The Van Acker I Government was the government coalition in the Kingdom of Belgium from 1945-1946, after the fall of Hubert Pierlot's 6th coalition government in the aftermath of the Second World War. The government, with Achille Van Acker of the Belgian Socialist Party as Prime Minister, served for four months; from the restoration of democracy until June 15, 1945. Van Acker would form another coalition, which would serve for six months until the 1946 Belgian general election.

== Context ==
In the immediate aftermath of World War II, reconstruction was a priority for societies that had been occupied, including Belgium. This proved to be a complicated task. The Government of Hubert Pierlot, which had been in exile in the United Kingdom during the war, returned to the country following the Liberation of Belgium in 1944. Pierlot, exhausted from the years in London, wanted to resign, but stayed in power until the situation in the country normalized further. On February 7, following a request for a cabinet reshuffle, Pierlot announced the resignation of his government without a parliamentary vote. Achille van Acker, a relatively unknown politician at the time, took the place of Pierlot as head of government. He was joined by Paul-Henri Spaak, one of the few exiles from London who maintained their ministerial position in van Acker's government because he was one of the few who did not oppose the participation of the Belgian Communist Party in the Parliament.

== Chronology ==
On February 8, 1945 Prince Charles, Regent of Belgium invited socialist Achille Van Acker to form a new government.

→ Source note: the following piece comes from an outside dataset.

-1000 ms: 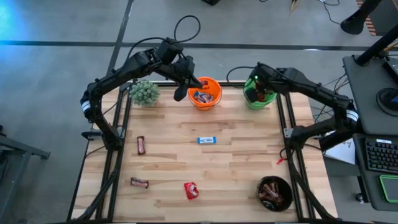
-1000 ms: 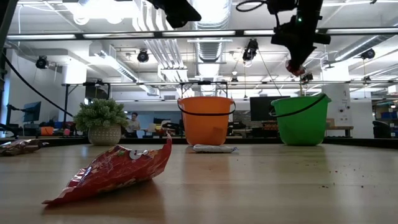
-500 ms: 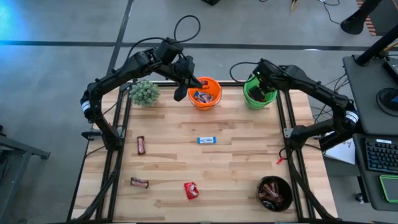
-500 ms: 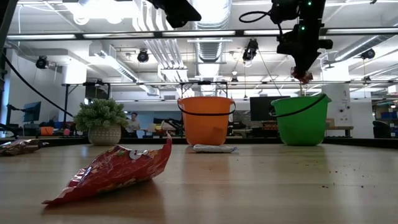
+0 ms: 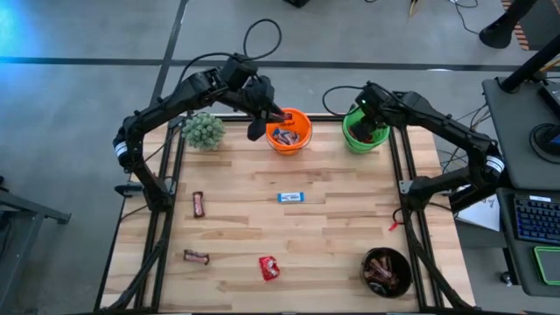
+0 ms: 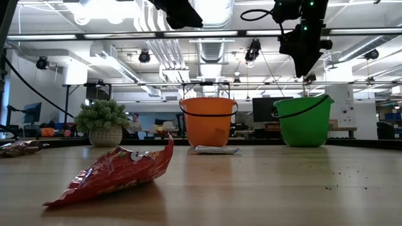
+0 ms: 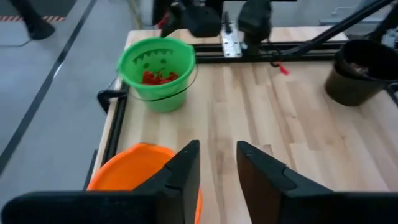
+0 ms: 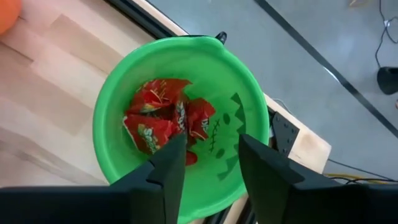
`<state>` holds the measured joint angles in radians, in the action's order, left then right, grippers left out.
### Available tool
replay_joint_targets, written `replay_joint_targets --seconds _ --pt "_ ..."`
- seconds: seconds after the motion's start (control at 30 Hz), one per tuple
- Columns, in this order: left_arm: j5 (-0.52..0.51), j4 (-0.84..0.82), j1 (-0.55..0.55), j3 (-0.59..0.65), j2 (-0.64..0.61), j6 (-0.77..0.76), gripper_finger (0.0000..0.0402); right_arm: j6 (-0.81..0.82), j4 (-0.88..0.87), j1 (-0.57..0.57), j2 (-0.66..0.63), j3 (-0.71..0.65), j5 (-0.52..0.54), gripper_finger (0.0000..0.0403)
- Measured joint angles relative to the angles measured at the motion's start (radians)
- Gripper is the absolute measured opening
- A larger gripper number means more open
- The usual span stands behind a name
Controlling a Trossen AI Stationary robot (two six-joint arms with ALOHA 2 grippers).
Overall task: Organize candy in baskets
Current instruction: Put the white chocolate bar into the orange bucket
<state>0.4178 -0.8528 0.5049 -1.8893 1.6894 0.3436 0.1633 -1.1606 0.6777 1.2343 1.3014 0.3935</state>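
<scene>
My left gripper (image 5: 269, 114) hovers open at the near-left rim of the orange pail (image 5: 289, 133), which holds blue-and-white candy; nothing lies between its fingers (image 7: 217, 165). My right gripper (image 5: 361, 112) hangs open over the green pail (image 5: 364, 133), its fingers (image 8: 211, 162) empty above red packets (image 8: 161, 121) on the pail's bottom. The black bowl (image 5: 367, 262) at the near right holds brown candy. Flat on the table lie a red packet (image 5: 269, 268), a blue-and-white bar (image 5: 291, 197) and two brown bars (image 5: 199, 204) (image 5: 196, 256).
A fuzzy potted plant (image 5: 203, 131) stands at the far left, beside the orange pail. Black frame rails (image 5: 166, 192) run along the table's left and right edges. Bare wood spreads between the loose candies at the table's middle.
My right gripper, holding a red candy at its fingertips, has shifted a little toward the far right over the green pail and let go. The candy is gone from under the fingers in the low view.
</scene>
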Motion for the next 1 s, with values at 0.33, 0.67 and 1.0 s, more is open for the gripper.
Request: replay_joint_targets --seconds 0.33,0.67,1.0 --pt "-0.019 -0.244 0.000 0.000 0.000 -0.024 0.0113 -0.072 0.045 0.000 0.000 0.000 0.000 0.0160" --pt "-0.105 -0.442 0.000 0.001 0.004 -0.075 0.0113 -0.126 0.110 0.000 0.000 0.000 0.000 0.0160" --pt "-0.094 -0.498 -0.002 0.002 0.058 -0.128 0.0114 -0.156 0.148 0.002 0.000 0.000 0.000 0.0160"
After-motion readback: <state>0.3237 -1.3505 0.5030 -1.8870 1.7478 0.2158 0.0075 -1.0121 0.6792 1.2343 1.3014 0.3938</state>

The first Van Acker government served rom February 12 to June 15, 1945 a short four month period.

== Resignation of Pierlot government ==
The Van Acker government succeeded the Hubert Pierlot government, which had governed the country prior to World War II.

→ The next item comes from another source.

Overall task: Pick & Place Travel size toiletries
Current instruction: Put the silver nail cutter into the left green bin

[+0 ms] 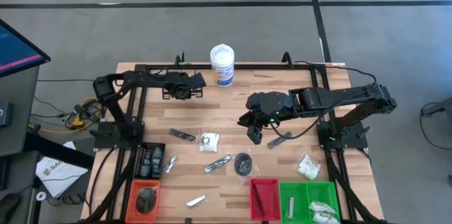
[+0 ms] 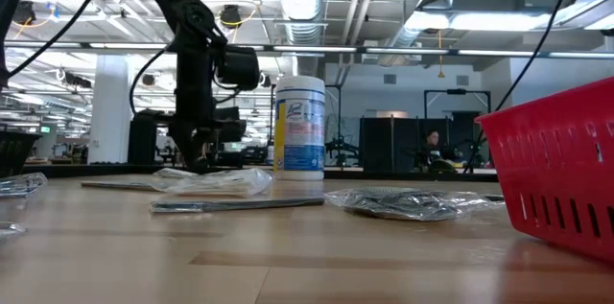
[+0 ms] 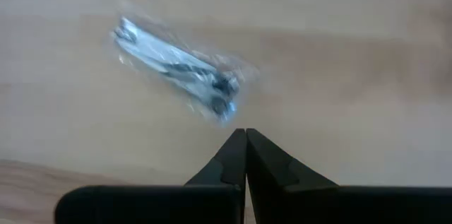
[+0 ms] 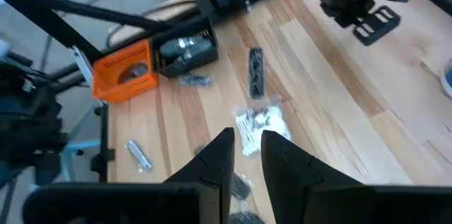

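Small toiletries lie spread over the wooden table: a slim black stick, a clear packet with white contents, silvery sachets and a dark disc. My right gripper hovers mid-table above the clear packet, its fingers slightly open and holding nothing. My left gripper is shut and empty near the far edge. A silvery packet lies flat on the wood ahead of its tips.
A white tub with a blue label stands at the far edge. An orange tray and a black tray sit near-left; red and green trays near-right. A white packet lies right.
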Robot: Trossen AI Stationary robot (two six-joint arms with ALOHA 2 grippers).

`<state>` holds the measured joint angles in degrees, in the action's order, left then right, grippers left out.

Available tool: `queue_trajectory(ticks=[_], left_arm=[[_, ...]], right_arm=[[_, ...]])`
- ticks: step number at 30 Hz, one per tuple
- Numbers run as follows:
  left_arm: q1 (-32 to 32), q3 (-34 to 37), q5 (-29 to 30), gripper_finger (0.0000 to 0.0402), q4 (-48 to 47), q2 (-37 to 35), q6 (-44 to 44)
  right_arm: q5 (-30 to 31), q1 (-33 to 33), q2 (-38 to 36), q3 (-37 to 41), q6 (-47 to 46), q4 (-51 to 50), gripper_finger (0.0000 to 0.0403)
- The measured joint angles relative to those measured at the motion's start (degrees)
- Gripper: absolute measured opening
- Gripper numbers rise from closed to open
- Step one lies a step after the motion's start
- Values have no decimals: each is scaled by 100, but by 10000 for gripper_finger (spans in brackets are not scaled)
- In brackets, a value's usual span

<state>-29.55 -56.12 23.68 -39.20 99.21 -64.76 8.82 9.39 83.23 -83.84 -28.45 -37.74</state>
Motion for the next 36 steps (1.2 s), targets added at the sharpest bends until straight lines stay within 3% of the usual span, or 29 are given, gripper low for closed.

Brussels was liberated in September 1944. Pierlot, exhausted from exile in London, did not want to return to his previous position at the time. However, he quickly understood that he would have to stay in his role until the situation on the ground in Belgium had normalized.

The country was entirely liberated in February 1945. On February 7, after having received a proposition to reshuffle his cabinet which he had previously refused, Pierlot announced the resignation of his government without waiting for a parliamentary vote.

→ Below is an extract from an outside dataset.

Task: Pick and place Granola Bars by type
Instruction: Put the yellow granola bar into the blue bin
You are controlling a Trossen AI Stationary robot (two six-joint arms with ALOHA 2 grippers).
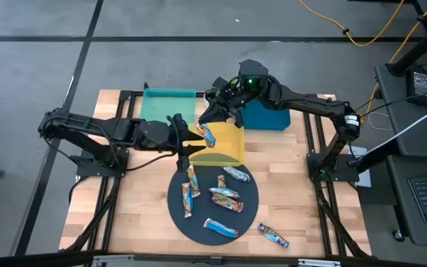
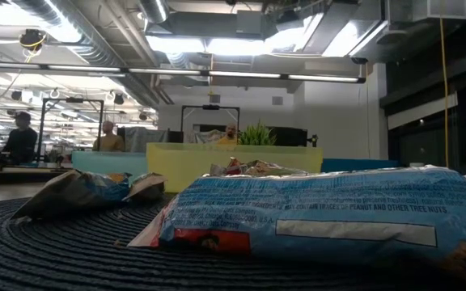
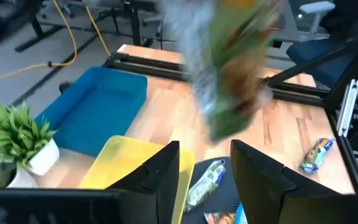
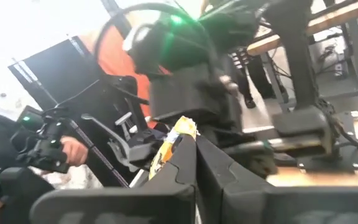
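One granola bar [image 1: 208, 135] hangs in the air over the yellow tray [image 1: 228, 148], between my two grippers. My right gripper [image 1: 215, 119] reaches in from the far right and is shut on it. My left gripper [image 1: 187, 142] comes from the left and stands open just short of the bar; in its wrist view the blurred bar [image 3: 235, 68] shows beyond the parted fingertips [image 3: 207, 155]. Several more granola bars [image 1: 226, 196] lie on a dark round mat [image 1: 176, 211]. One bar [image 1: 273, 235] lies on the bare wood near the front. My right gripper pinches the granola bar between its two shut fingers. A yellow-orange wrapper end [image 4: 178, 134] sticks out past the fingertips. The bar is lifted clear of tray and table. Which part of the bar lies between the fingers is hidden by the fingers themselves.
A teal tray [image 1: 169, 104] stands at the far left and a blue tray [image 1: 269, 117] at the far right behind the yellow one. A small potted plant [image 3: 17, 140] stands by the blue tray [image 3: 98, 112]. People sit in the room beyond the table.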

Achille van Acker, a bourgeois librarian and relatively unknown politician took the place of Pierlot as head of government. He was joined by Paul-Henri Spaak, one of the few exiles from London who kept their ministerial post, largely because he was not opposed to the participation of the communists.

== Composition ==
Van Acker's coalition was a national unity government, necessary in fragile times like the aftermath of World War II. It was composed of 18 ministers. Van Acher was both Prime Minister and Minister of Mining.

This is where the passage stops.